Problem details:
Print out the data below. Do not alter a single line.

★ ★ ★ ★

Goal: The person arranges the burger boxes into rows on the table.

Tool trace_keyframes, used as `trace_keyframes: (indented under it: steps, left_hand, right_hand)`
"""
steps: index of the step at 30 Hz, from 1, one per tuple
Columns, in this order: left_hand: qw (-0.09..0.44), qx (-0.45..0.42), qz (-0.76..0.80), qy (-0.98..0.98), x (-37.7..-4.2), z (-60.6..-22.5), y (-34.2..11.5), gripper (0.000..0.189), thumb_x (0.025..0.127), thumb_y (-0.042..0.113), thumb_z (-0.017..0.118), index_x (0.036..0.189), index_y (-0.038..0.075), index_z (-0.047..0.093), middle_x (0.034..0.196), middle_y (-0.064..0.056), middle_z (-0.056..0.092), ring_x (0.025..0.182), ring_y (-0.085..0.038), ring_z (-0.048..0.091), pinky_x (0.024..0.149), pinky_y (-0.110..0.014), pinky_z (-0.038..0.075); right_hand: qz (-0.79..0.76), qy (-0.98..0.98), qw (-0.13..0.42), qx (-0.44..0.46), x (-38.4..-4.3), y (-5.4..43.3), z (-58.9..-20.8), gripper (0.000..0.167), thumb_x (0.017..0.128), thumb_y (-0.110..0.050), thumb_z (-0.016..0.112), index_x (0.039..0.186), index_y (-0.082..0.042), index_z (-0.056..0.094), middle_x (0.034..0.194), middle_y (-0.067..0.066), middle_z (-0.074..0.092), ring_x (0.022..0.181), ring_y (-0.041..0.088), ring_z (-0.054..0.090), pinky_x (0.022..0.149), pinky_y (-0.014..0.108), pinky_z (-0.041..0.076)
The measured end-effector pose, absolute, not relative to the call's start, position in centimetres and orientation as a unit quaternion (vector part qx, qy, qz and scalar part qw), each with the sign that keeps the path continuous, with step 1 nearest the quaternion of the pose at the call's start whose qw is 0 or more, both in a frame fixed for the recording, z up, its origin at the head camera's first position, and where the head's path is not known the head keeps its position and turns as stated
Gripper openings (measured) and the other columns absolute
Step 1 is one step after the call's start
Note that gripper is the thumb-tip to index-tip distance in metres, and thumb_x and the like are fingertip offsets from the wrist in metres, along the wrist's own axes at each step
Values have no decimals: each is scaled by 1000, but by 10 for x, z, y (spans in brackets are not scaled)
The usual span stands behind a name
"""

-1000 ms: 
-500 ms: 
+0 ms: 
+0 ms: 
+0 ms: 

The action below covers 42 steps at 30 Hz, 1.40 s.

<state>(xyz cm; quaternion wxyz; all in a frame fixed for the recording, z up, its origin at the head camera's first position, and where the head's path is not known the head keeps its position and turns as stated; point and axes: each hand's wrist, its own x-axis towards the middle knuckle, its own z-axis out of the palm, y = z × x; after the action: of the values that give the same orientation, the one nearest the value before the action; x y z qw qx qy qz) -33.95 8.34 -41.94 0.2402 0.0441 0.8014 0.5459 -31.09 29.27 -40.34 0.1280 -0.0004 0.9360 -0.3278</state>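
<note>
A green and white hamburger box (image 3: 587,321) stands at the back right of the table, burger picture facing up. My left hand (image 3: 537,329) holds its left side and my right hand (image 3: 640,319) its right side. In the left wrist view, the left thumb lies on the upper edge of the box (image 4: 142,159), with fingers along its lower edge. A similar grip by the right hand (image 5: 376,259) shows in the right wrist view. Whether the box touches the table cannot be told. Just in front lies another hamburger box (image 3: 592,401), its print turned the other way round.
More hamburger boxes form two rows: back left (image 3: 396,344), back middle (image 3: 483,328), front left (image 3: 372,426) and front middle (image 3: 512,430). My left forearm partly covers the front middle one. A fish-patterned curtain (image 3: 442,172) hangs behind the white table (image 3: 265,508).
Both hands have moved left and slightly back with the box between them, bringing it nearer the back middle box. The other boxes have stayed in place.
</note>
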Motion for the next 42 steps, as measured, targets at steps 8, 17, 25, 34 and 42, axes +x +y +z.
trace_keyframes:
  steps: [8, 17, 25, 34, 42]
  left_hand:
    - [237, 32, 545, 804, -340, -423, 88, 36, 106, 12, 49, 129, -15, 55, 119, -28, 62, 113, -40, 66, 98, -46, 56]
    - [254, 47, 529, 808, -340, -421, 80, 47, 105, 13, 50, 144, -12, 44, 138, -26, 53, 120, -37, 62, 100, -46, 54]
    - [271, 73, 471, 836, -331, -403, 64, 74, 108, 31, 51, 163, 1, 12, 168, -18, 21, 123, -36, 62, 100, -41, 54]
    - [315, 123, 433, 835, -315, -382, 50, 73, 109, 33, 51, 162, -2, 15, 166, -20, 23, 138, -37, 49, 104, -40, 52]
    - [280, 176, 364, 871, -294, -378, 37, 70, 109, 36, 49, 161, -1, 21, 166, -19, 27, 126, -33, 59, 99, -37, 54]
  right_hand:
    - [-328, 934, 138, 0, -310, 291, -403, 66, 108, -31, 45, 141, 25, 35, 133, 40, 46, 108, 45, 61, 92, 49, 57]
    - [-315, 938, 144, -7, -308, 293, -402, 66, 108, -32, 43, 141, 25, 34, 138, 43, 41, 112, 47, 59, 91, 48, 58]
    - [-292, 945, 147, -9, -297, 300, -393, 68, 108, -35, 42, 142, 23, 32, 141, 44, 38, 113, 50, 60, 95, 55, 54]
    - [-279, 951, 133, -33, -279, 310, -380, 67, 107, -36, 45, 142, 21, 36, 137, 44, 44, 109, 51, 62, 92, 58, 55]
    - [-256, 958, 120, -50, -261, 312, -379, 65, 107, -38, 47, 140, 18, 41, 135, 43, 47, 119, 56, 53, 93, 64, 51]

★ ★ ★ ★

Your solution:
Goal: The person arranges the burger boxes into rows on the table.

Tool trace_keyframes, used as `trace_keyframes: (indented under it: steps, left_hand, right_hand)`
"""
steps: index of the step at 30 Hz, from 1, one per tuple
Columns, in this order: left_hand: qw (-0.09..0.44), qx (-0.45..0.42), qz (-0.76..0.80), qy (-0.98..0.98), x (-37.7..-4.2), z (-60.6..-22.5), y (-34.2..11.5), gripper (0.000..0.189), thumb_x (0.025..0.127), thumb_y (-0.042..0.113), thumb_z (-0.017..0.118), index_x (0.036..0.189), index_y (-0.038..0.075), index_z (-0.047..0.093), middle_x (0.034..0.196), middle_y (-0.064..0.056), middle_z (-0.056..0.092), ring_x (0.025..0.182), ring_y (-0.085..0.038), ring_z (-0.048..0.091), pinky_x (0.024..0.149), pinky_y (-0.110..0.014), pinky_z (-0.038..0.075); right_hand: qz (-0.79..0.76), qy (-0.98..0.98), qw (-0.13..0.42), qx (-0.44..0.46), x (-38.4..-4.3), y (-5.4..43.3), z (-58.9..-20.8), gripper (0.000..0.167), thumb_x (0.017..0.128), thumb_y (-0.110..0.050), thumb_z (-0.016..0.112), index_x (0.039..0.186), index_y (-0.082..0.042), index_z (-0.056..0.094), middle_x (0.034..0.194), middle_y (-0.067..0.066), middle_z (-0.074..0.092), ring_x (0.022..0.181), ring_y (-0.041..0.088), ring_z (-0.054..0.090), pinky_x (0.022..0.149), pinky_y (-0.014..0.108), pinky_z (-0.041..0.076)
The measured end-effector pose, absolute, not relative to the call's start, position in centimetres and orientation as a unit quaternion (vector part qx, qy, qz and scalar part qw), each with the sign that keeps the path continuous, with step 1 nearest the quaternion of the pose at the call's start whose qw is 0 or more, both in a frame fixed for the recording, z up, its origin at the head camera's first position, and where the head's path is not known the head keeps its position and turns as stated
Gripper openings (measured) and the other columns absolute
Step 1 is one step after the call's start
Note that gripper is the thumb-tip to index-tip distance in metres, and thumb_x and the like are fingertip offsets from the wrist in metres, along the wrist's own axes at each step
Values have no decimals: each is scaled by 1000, but by 10 for x, z, y (spans in brackets are not scaled)
The usual span stands behind a name
"""

-1000 ms: 
-500 ms: 
+0 ms: 
+0 ms: 
+0 ms: 

The action below covers 42 steps at 30 Hz, 1.40 s.

<state>(xyz cm; quaternion wxyz; all in a frame fixed for the recording, z up, its origin at the head camera's first position, and where the head's path is not known the head keeps its position and turns as stated; point and axes: each hand's wrist, its own x-axis towards the middle knuckle, its own z-axis out of the palm, y = z × x; after the action: of the values that give the same orientation, the one nearest the value before the action; x y z qw qx qy qz) -33.95 8.34 -41.94 0.2402 0.0441 0.8014 0.5459 -31.09 29.27 -40.34 0.1280 -0.0004 0.9360 -0.3278</state>
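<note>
A green and white hamburger box (image 3: 587,321) stands at the back right of the table, burger picture facing up. My left hand (image 3: 537,329) holds its left side and my right hand (image 3: 640,319) its right side. In the left wrist view, the left thumb lies on the upper edge of the box (image 4: 142,159), with fingers along its lower edge. A similar grip by the right hand (image 5: 376,259) shows in the right wrist view. Whether the box touches the table cannot be told. Just in front lies another hamburger box (image 3: 592,401), its print turned the other way round.
More hamburger boxes form two rows: back left (image 3: 396,344), back middle (image 3: 483,328), front left (image 3: 372,426) and front middle (image 3: 512,430). My left forearm partly covers the front middle one. A fish-patterned curtain (image 3: 442,172) hangs behind the white table (image 3: 265,508).
Both hands have moved left and slightly back with the box between them, bringing it nearer the back middle box. The other boxes have stayed in place.
</note>
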Motion for the next 42 steps, as measured, targets at steps 8, 17, 25, 34 and 42, axes +x +y +z.
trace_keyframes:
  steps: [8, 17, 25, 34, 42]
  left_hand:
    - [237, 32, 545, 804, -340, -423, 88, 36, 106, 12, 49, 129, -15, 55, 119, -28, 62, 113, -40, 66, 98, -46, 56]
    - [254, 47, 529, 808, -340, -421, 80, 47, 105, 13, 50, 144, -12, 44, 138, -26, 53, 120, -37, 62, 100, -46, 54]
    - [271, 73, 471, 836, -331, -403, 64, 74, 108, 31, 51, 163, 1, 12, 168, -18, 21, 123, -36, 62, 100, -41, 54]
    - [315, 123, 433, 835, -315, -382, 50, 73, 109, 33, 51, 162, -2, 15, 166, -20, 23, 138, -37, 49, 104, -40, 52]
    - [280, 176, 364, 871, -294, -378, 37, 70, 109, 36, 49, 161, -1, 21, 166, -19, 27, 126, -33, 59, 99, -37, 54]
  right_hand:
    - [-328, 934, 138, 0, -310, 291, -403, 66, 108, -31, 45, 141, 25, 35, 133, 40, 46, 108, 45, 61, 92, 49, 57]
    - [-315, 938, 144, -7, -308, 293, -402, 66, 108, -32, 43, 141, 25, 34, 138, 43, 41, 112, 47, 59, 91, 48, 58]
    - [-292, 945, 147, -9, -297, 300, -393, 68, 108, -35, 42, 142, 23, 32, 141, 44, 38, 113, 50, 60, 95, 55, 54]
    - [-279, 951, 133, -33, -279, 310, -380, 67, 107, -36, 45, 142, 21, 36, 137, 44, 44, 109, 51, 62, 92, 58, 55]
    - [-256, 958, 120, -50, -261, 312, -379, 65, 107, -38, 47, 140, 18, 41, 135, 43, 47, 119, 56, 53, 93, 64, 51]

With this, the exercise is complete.